A decisão foi assinada na última sexta-feira (24) e acolheu o pedido formulado pelo MPDFT. Ao justificar a medida, o magistrado destacou que a divulgação dos atos processuais amplia o alcance preventivo da ação.
“Com a publicização dos atos do processo, as condutas questionadas e as determinações expedidas, amplia-se a capacidade preventiva da ação civil pública, favorece-se a identificação de práticas semelhantes e viabiliza-se a comunicação de eventual descumprimento às instituições legitimadas”, afirmou o desembargador.
O recurso foi apresentado pelo Ministério Público após a Justiça, em primeira instância, negar o pedido para suspender as publicações de Virginia Fonseca relacionadas às apostas da Blaze.
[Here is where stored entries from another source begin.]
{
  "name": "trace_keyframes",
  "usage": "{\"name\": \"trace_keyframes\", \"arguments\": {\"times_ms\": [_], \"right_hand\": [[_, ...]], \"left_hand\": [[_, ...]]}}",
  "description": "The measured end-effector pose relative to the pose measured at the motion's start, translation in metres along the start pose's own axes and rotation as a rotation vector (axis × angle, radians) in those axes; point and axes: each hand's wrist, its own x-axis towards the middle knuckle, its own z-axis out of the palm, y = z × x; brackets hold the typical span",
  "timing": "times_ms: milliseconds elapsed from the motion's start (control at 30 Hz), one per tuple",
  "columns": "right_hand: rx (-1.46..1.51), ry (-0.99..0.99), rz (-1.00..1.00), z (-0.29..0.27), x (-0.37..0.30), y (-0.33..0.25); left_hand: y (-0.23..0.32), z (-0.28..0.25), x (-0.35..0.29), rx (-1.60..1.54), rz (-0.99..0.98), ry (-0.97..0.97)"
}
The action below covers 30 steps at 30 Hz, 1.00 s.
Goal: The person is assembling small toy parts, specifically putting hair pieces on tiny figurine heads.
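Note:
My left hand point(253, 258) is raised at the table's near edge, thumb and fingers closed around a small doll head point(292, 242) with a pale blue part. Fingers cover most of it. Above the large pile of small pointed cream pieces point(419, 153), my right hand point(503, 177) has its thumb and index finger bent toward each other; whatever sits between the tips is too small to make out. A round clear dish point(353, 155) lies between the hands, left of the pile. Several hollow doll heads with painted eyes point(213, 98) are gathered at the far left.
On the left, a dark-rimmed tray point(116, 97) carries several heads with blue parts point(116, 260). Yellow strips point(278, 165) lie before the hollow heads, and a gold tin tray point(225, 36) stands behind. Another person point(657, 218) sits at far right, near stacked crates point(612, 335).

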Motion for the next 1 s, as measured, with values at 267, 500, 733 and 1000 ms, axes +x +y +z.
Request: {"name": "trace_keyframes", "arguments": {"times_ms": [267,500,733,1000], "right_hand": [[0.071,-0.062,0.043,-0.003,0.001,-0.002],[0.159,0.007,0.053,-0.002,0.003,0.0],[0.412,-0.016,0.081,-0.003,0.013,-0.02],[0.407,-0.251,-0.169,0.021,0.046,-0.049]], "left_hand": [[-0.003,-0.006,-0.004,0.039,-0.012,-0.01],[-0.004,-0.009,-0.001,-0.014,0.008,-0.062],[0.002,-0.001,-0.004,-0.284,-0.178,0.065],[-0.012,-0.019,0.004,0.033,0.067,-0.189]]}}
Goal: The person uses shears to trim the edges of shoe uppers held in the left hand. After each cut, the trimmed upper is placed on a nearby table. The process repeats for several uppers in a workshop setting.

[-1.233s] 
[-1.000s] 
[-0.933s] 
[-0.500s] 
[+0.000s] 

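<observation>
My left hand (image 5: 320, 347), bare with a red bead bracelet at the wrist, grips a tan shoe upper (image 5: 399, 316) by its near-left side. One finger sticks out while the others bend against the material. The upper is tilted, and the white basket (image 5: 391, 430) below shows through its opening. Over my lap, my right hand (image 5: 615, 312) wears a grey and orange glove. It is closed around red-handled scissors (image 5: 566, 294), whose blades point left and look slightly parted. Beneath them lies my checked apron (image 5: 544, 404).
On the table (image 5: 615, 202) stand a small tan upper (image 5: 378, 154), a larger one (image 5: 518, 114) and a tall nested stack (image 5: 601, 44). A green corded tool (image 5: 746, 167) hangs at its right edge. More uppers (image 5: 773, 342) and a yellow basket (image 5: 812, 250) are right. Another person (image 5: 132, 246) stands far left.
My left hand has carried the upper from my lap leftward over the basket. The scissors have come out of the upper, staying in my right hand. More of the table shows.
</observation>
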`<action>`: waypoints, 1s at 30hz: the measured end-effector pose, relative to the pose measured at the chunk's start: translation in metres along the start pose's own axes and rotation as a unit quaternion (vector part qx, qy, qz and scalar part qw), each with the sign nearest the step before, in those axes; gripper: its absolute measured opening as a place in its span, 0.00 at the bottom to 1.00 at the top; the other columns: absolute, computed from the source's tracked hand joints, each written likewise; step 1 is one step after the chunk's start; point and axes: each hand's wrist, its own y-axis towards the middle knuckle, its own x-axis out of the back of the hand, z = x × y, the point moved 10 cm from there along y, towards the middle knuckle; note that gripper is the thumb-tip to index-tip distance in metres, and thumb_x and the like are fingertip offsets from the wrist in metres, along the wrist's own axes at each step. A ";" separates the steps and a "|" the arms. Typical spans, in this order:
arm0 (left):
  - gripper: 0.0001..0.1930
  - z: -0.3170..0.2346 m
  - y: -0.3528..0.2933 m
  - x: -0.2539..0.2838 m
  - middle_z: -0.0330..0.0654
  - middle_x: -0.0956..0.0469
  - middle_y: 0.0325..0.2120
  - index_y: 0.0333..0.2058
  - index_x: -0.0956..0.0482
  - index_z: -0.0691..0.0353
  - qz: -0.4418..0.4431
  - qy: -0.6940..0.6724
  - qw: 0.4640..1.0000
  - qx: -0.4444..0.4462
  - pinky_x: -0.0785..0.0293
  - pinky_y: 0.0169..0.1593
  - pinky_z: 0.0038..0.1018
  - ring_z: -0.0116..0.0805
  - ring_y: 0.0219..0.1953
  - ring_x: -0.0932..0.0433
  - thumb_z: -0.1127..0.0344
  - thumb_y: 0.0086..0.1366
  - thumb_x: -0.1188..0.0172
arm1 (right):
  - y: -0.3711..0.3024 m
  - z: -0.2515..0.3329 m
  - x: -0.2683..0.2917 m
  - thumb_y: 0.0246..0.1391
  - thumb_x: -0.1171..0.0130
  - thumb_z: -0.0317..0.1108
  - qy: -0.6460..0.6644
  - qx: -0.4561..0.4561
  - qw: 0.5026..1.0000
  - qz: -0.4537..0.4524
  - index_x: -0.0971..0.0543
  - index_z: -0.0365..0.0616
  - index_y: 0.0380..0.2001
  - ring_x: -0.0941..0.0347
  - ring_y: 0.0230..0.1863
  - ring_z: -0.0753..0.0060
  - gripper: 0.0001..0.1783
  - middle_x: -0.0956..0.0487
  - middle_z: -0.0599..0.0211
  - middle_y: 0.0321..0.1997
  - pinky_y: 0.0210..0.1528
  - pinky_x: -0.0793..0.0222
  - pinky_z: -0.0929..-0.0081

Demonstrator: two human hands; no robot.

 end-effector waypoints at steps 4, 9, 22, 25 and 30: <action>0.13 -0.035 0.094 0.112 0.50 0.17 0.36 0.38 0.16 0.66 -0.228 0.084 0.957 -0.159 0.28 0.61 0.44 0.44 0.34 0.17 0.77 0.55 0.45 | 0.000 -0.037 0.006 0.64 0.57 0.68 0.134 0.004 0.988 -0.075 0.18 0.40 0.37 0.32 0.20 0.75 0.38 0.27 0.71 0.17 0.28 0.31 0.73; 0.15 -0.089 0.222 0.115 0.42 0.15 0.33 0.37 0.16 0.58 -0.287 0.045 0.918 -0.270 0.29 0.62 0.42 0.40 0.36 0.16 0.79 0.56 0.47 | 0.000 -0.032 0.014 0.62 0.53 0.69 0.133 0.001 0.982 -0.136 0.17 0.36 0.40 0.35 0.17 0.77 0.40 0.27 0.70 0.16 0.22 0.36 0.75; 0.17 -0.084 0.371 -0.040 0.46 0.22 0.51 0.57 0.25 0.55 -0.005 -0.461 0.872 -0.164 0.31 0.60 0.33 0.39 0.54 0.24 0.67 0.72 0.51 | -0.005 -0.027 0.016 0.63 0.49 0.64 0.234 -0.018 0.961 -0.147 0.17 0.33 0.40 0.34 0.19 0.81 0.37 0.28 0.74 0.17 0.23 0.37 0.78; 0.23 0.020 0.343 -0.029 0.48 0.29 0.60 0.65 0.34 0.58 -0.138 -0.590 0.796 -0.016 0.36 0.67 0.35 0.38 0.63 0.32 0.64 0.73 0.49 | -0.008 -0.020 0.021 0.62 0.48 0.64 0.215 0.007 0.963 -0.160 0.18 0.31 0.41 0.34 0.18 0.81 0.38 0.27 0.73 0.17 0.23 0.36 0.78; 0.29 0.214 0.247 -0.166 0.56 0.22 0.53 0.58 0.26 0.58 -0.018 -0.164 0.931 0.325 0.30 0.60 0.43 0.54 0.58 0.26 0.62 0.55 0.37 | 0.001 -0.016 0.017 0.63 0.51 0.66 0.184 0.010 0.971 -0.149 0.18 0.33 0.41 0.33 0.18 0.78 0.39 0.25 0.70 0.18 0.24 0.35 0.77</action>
Posteriormente, em decisão de segunda instância proferida em 21 de julho, Renato Scussel determinou que a influenciadora e a empresa “se abstenham de veicular, manter ou impulsionar publicidade de apostas que prometa ou assegure lucros fixos, certos ou garantidos“.
Três dias depois dessa decisão, o magistrado decidiu retirar o sigilo do recurso. Para ele, não havia justificativa para manter o processo sob confidencialidade enquanto a decisão já produzia efeitos sobre campanhas publicitárias de alcance amplo.
“A manutenção do sigilo apenas no recurso produziria assimetria desprovida de justificativa concreta, especialmente porque a decisão recursal já se destina a produzir efeitos sobre práticas publicitárias de alcance geral”, registrou.
Com a decisão, a ação civil pública retorna à 7ª Vara Cível de Brasília, onde será analisado o mérito do processo.
R$ 120 milhões
O caso teve início após o MPDFT ajuizar, em 8 de julho, uma ação civil pública contra Virginia Fonseca. O órgão pede que a influenciadora e a Blaze sejam condenadas ao pagamento de, no mínimo, R$ 120 milhões por danos morais coletivos.
Em complemento à ação inicial, o Ministério Público também requereu que a operadora de apostas seja condenada a indenizar “todos os apostadores que forem diagnosticados com ludopatia, a partir das perdas verificadas”.